The Book of Delights

Home > Other > The Book of Delights > Page 10
The Book of Delights Page 10

by Ross Gay


  I fell to the ground and rolled my eyes into my head, which I spent a lot of time practicing with my brother on car rides, making it so only the whites showed. My other grandmother, my nana, who had more of a reputation for clocking people, sat next to my granny on the couch, singing high-pitched notes of approval. I could hear in my curly-headed labyrinth of revenge my granny whispering my name, in the diminutive of course, Rossy, Rossy, and gradually getting louder, which I used as encouragement to crank my eyes even further even longer, a good show my mom ruined by saying something like, “Oh please. Give me a break.”

  The dumb plasticness of the toys, which are often in the likeness of famous athletes, makes me wonder if it’s the toy itself that delights me or if it is the fact that the toy alerts me regularly to the fact that people are delighted by such goofy, ridiculous things, which reminds me of a fairly common childlike-ness, which encourages softheartedness, I think.

  (Apr. 25)

  69. The Jenky

  Yesterday I was working in the yard, getting it into some kind of order (order a very loose usage in this case), and I noticed the goumi bush, with its thousands of unripe speckled berries, crowding the blueberry bush, shading it almost completely. I grabbed a rickety one-armed magenta rocking chair I’d plucked from the street on trash day a couple years back and wedged it beneath the light-hogging goumi branches such that nothing needed to be cut, and the goumi branches became a kind of arbor over the rickety one-armed chair in case someone decided to sit in it, which I wouldn’t recommend. As I stepped back to admire my work, I thought, rubbing my chin, Now that’s jenky. Just like the pear tree whose limb I spread with my friend Brooke’s old Adidas trail runner, with her permission of course. And like the old window I propped on a stray log to make a little hot box for my squash, cucumber, and watermelon starts. So jenky. One of the many delights of a garden, I am finding, are the ways it encourages jenkiness. Something about the delirium incited by lily blooms or the pollinators’ swooning over the bush cherry interrupts one’s relationship to commerce, perhaps. The garden makes you grab the nearest thing so you can keep crawling through it. It might be that the logics of delight interrupt the logics of capitalism.

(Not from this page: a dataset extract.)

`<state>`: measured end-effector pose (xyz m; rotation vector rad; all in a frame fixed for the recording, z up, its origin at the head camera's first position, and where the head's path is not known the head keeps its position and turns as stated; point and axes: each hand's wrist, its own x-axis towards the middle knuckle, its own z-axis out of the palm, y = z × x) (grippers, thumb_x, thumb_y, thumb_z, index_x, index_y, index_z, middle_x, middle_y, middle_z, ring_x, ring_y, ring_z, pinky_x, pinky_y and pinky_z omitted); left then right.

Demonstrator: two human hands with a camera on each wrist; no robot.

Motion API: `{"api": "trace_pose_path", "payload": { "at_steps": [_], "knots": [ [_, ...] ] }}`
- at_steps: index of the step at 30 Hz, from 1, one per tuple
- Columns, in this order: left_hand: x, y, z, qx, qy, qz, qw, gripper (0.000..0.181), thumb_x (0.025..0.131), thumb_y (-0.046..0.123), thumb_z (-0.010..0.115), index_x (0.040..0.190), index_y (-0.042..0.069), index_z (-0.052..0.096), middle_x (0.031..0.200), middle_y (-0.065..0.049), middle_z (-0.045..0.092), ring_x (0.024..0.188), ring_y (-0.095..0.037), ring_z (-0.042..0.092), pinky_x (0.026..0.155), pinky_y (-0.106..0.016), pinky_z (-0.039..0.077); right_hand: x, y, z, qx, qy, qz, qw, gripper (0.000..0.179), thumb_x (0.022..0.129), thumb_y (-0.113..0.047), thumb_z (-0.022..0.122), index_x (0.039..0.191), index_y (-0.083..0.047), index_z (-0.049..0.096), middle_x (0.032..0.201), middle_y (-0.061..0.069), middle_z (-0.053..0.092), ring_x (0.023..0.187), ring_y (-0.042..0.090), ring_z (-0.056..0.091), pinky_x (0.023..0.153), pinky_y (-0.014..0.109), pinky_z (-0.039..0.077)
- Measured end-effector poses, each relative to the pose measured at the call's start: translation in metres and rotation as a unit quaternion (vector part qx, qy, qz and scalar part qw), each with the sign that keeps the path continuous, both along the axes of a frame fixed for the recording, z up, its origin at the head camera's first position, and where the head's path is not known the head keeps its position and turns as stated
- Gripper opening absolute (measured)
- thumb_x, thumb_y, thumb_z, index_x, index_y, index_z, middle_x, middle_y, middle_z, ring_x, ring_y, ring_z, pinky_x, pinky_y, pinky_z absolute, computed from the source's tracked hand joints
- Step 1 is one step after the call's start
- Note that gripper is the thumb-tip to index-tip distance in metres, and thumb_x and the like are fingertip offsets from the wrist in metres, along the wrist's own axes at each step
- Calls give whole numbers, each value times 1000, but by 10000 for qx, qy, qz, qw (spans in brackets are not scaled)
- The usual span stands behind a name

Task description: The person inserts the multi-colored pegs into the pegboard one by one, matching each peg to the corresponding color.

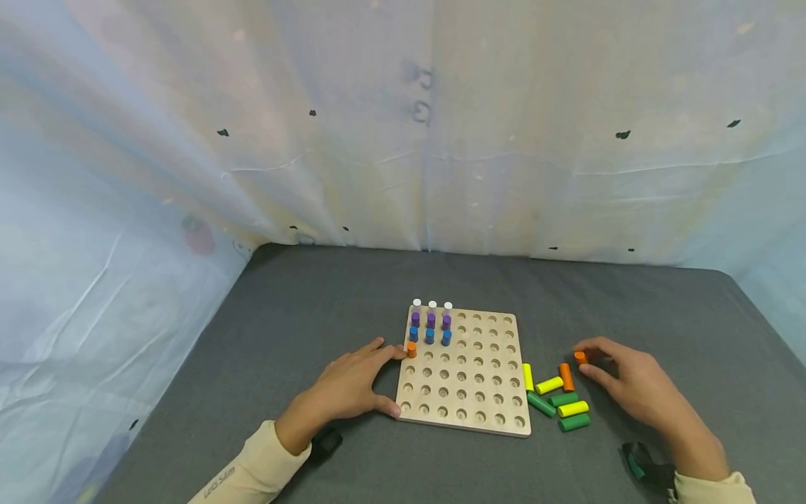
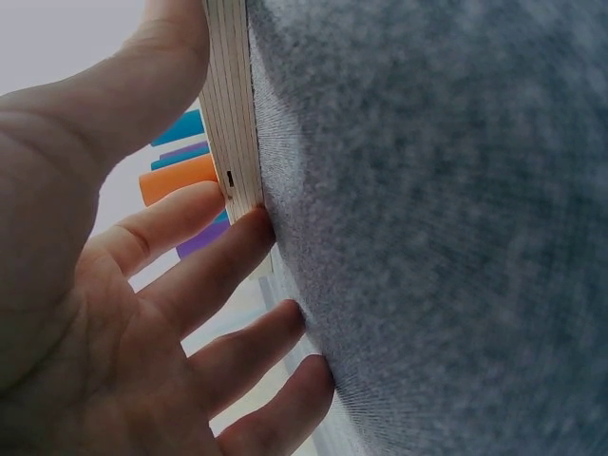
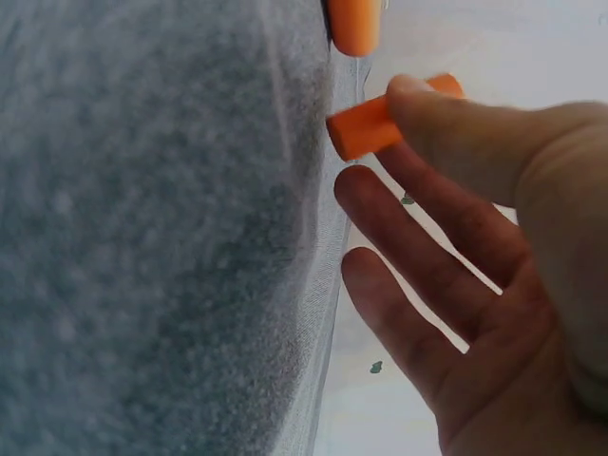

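A square wooden pegboard [image 1: 450, 392] with rows of round holes lies on the table. Its far left corner bears three white pegs [image 1: 432, 305], three purple pegs [image 1: 431, 320], three blue pegs [image 1: 429, 337] and one orange peg [image 1: 412, 349], all upright. My left hand [image 1: 352, 381] rests against the board's left edge, fingers spread, thumb near the front corner; the left wrist view shows fingertips touching that edge. To the right of the board, my right hand [image 1: 639, 385] pinches another orange peg [image 3: 366, 128] between thumb and finger, a little above the cloth.
Loose pegs lie right of the board: an orange peg [image 1: 567, 377], three yellow pegs [image 1: 549, 385] and three green pegs [image 1: 574, 422]. Grey cloth [image 1: 315, 294] covers the table, and a pale printed curtain [image 1: 504, 140] hangs behind it. Dark straps are at both wrists.
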<state>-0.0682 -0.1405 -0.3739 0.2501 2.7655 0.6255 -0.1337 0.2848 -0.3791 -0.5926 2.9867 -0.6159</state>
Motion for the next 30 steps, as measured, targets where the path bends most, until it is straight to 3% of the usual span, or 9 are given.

  (Aside: Shouldn’t we pause to admire the onomatopoeicness of jenky? Because no word I know sounds more like my crooked shed door. Sounds more like duct tape being ripped from the roll.)

  To be clear, my efforts at the jenky are modest compared to my folks’, from whom I learned it in part, probably to their upwardly mobile chagrin. Which is a good place to say the plain, which is that jenky is a classed designation. It often implies a degree of judgment, often by people still haunted by and sprinting from the tendrils of poverty, about broke people. About broke people things. I am no longer a broke person, and so you would be right to read my affinity for the jenk complicatedly, with a nod to privilege and inheritance both.

  My folks were, mostly, mostly broke people who had neither the time nor the resources to always fix things the boring way, which is called replacement. And so the hatchback cracked up by a trash truck, the insurance money from which they needed to pay some bills, got fixed (affixed) with a bungee cord. Me and my brother’s wristbands were made of the tops of striped tube socks. The hammer we kept under the seat to tap the stuck starter until it went completely kaput. A rectangle of sheet metal screwed into the rusted-out floorboard of the Corolla. A sheet of plywood tossed over the dinner table for holiday dinners. Taped glasses. Shoe goo. Duct taped car hood. Oh, I could go on.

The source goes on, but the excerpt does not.